Having just read the latest AIMS Journal (from Assoc for Improvements to Maternity Services) which featured articles from midwives and childbirth campaigners across Europe describing maternity care in their country, in many of which midwives are sidelined and birth is conducted in cold, clinical environments with practices decades behind the UK (episiotomy rates: Greece 80%, Spain 90%, Bosnia (first time mums) 100%!) and I have to say 'thank goodness for our midwives'.
Hoorah for the midwife who keeps the focus on the normal: patiently watching; forever supporting. Of course, there are those midwives who have been worn down by working in busy obstetric units, or who find it hard to shrug off the hierarchy, or who've not had their eyes opened. However there are many many more working quietly with the women they care for, willing her on, subverting the doctor's strict instructions, or standing between woman and obstetrician; midwives who encourage the woman to 'do what your body tells you', holding her up, rubbing her back, or showing the woman's partner how to do it, whilst shooting them a strong 'we can do' smile. We are lucky that these traditional birth attendants, now highly trained whilst maintaining that 'with woman' essence, are part of our very establishment. We must do all we can to make sure that in this increasingly medicalised maternity care true midwifery skills are kept alive and strong, and not lost to become merely obstetric nursing.
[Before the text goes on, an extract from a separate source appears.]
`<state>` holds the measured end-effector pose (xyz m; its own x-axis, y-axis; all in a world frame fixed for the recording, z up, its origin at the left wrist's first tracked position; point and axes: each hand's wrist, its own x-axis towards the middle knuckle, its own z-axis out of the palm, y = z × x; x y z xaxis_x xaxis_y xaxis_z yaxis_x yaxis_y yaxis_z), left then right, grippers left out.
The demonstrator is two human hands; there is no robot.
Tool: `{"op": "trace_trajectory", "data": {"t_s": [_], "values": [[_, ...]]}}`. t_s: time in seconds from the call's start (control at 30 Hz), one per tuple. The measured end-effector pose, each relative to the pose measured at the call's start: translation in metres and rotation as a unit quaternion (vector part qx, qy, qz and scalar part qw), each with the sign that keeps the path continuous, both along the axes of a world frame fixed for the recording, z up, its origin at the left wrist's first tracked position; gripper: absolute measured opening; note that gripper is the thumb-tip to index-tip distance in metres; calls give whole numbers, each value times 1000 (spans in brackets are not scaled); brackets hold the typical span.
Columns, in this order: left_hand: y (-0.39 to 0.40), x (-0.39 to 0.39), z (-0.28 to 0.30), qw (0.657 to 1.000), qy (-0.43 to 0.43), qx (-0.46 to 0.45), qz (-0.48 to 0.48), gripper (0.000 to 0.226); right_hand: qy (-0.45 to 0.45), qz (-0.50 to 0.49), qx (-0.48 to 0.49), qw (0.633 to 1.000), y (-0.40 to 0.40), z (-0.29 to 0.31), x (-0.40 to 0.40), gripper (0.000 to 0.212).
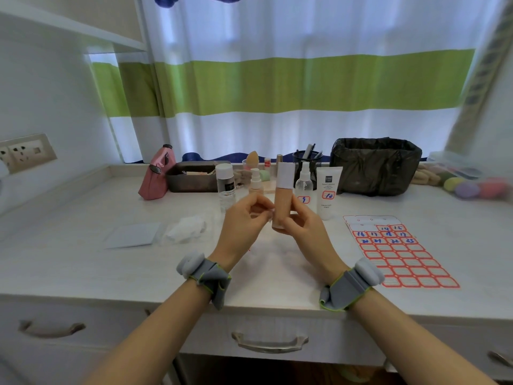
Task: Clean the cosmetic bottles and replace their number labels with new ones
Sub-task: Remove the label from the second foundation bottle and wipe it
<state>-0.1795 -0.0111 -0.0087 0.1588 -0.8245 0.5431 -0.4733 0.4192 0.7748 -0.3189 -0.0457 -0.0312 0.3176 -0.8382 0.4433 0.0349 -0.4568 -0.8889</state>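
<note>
A tan bottle [281, 201] with a white cap is held upright above the worktop [83, 218], near its middle. The right hand [302, 225] curls its fingers round the lower half, steadying it. The left hand [245, 218] has thumb and forefinger pinched together at the bottle's left side, probably peeling or pressing a label; whether they hold anything is too small to tell. A sheet [397, 250] of numbered stickers lies within reach on the right. A crumpled wipe [187, 227] rests to the left. Labelled bottles stand behind.
</note>
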Motion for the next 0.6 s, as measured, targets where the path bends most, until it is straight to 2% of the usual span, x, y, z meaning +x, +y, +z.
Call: {"op": "trace_trajectory", "data": {"t_s": [0.4,0.6], "values": [[-5,3,19,999,9,-37,21,10,30,35,18,999,3,-1,1,39],[4,6,1,1000,-12,3,8,9,30,24,7,999,2,-1,-1,31]]}}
Being a midwife is both a privilege and a tremendous responsibility, especially for those in the community and those in independent practice, so love your midwife. And if you're planning a home birth - don't forget the chocolate biscuits.
Hi! Welcome to my blog. I'm passionate about the importance of birth to women, babies, their families and the whole community. A good birth where the woman is in control throughout, where she is allowed to birth in peace and dignity is an empowering start to her role as a mother and for the family unit. Strong women create strong families and strong communties around them. Women who have given birth their way, being supported not overrun, feel they could move mountains. Women who have terrifying out of control births that seem like living nightmares come out broken and full of self doubt. Even women whose births seem to go well but for whom everything is done without their involvement are missing out on the empowerment that can make a real difference to their lives.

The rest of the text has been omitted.